** AIM OF THE TASK **
For the entries below, the result should be an exact transcription of the lines from the one with "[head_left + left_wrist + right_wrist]" up to and including the one with "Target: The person", and only those.

[Stored entries]
····················
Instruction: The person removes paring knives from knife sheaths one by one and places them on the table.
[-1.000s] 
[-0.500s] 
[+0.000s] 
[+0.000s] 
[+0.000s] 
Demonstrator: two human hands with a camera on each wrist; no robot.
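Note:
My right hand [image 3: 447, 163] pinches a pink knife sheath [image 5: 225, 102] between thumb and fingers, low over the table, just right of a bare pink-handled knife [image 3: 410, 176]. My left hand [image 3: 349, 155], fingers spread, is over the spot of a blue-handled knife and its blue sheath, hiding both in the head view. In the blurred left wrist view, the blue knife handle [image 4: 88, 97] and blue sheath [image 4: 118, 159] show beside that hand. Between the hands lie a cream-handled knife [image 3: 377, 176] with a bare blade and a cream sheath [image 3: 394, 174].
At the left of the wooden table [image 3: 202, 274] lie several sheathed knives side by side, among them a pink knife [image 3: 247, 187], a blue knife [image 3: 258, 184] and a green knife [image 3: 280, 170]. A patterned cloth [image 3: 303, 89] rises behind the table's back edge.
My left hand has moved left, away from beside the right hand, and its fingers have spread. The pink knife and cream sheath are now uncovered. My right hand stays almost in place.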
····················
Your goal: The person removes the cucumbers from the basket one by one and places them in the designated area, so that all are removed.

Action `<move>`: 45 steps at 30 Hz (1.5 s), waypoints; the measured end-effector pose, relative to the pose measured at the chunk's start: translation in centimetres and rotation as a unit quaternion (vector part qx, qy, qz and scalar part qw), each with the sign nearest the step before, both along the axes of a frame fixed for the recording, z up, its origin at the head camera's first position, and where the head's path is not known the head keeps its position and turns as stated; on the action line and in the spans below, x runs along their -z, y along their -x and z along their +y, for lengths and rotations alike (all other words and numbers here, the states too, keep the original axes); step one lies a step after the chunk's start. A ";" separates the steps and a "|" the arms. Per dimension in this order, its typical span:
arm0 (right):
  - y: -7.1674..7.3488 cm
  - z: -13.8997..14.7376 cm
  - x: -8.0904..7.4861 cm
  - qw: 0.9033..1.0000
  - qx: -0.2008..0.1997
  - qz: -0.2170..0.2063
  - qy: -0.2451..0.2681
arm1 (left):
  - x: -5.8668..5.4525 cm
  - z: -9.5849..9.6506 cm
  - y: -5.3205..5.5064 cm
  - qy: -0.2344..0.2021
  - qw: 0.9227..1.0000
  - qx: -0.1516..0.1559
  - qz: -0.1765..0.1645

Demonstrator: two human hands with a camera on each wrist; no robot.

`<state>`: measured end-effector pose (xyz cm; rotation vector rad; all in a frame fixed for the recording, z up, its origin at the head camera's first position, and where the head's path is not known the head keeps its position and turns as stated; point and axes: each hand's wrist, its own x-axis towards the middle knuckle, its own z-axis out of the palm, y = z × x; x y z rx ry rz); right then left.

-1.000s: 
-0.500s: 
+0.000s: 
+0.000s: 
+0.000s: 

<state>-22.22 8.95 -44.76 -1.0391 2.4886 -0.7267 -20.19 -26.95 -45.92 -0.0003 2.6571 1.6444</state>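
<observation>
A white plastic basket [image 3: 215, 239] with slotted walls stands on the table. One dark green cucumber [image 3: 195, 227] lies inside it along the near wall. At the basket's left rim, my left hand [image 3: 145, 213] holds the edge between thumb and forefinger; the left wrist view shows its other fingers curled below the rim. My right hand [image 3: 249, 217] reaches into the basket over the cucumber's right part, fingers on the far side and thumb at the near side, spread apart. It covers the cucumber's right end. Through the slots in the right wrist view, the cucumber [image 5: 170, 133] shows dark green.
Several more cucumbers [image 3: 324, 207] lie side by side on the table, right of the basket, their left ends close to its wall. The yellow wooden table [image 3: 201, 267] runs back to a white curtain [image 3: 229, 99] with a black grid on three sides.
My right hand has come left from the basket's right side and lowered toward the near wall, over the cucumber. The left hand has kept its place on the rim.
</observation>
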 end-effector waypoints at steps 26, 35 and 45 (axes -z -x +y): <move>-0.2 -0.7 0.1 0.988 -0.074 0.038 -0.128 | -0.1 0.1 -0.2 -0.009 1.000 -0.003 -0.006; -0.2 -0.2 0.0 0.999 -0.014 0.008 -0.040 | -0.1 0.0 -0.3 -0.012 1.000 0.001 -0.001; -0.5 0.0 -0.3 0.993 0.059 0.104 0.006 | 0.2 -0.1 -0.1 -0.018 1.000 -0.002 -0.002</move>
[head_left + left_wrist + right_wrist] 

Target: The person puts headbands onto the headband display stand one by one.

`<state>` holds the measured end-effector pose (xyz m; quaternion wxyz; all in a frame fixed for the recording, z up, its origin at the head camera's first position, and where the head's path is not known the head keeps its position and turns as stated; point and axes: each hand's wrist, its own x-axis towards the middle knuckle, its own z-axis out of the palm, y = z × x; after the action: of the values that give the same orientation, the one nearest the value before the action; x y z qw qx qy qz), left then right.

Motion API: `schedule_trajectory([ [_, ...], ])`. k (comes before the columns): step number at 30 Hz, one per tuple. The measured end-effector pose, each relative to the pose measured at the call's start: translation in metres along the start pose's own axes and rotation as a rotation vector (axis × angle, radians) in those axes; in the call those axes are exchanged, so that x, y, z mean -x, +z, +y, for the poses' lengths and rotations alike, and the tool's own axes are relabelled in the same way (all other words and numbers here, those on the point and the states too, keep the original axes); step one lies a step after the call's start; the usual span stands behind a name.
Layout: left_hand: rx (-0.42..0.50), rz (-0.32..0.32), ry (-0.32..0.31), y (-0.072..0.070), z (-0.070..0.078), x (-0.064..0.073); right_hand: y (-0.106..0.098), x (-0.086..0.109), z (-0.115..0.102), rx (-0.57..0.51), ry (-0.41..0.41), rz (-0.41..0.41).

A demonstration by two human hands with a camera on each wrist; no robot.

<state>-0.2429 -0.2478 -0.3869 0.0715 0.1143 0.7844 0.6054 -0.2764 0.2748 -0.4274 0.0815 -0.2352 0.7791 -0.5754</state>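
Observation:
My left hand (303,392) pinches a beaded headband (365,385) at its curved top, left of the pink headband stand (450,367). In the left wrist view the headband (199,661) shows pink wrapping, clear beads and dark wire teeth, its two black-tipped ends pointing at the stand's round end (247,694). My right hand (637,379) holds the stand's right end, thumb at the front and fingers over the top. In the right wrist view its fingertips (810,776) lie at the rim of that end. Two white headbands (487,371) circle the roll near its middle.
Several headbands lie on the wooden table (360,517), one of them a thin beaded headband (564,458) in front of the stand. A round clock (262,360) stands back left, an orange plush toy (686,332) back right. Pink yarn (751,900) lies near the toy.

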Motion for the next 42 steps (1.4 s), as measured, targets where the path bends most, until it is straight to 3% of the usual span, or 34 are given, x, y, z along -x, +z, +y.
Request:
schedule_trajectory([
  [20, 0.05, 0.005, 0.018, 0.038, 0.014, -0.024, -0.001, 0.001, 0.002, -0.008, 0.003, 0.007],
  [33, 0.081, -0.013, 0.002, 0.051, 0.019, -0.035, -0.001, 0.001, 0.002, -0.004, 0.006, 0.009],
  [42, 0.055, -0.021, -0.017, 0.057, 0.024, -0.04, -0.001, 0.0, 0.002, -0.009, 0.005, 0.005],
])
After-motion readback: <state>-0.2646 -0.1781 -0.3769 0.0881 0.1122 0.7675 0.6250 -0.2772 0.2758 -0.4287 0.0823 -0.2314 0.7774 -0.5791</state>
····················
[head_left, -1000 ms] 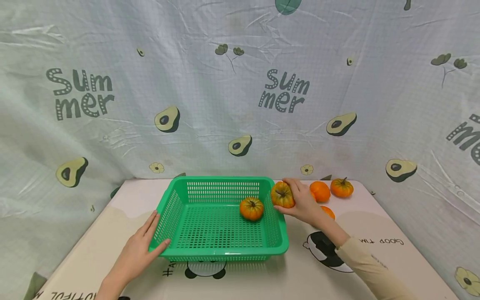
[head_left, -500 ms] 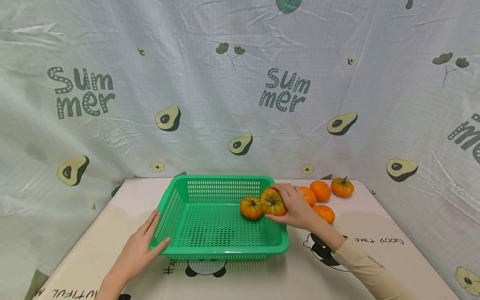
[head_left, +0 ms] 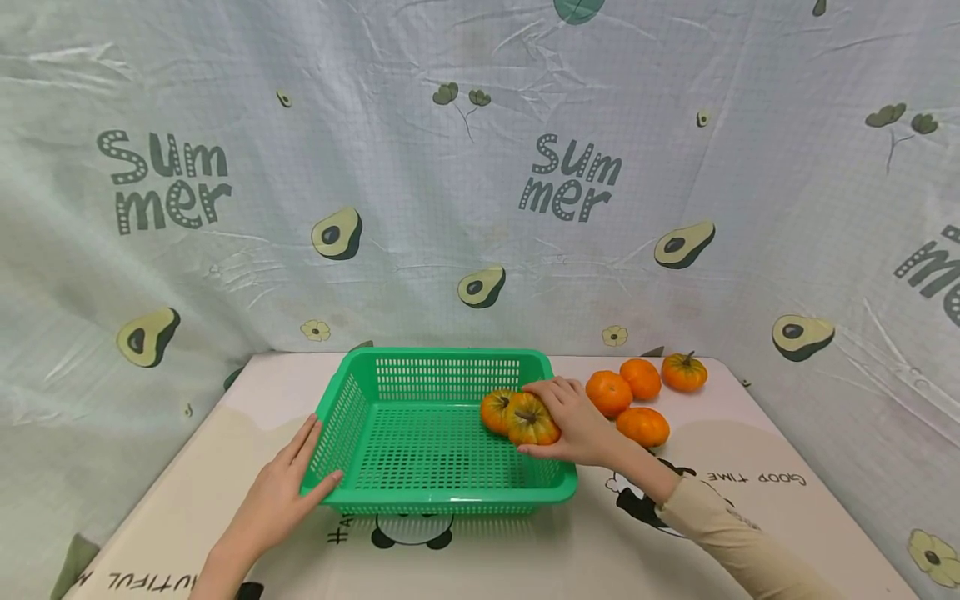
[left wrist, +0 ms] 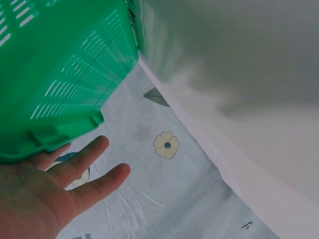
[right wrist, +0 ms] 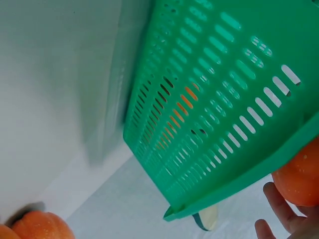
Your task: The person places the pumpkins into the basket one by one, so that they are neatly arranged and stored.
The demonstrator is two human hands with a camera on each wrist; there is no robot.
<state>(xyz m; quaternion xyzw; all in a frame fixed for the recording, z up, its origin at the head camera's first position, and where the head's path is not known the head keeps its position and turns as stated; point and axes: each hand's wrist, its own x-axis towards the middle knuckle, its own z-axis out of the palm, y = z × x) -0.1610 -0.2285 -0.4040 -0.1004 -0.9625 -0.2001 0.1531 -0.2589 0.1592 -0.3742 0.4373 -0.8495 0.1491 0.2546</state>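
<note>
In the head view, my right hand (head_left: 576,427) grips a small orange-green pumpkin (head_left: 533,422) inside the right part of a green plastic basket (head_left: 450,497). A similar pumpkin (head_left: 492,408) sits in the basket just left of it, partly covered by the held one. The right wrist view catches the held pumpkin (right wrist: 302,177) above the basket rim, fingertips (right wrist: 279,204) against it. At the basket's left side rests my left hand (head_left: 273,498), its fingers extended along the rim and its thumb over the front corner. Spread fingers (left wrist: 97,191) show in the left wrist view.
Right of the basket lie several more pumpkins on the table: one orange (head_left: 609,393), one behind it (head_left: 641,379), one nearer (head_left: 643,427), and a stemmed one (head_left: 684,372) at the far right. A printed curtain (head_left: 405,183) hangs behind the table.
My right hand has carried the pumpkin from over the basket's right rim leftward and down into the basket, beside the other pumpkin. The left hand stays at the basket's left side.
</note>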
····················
** TASK RESPONSE **
[head_left + left_wrist + right_wrist] 

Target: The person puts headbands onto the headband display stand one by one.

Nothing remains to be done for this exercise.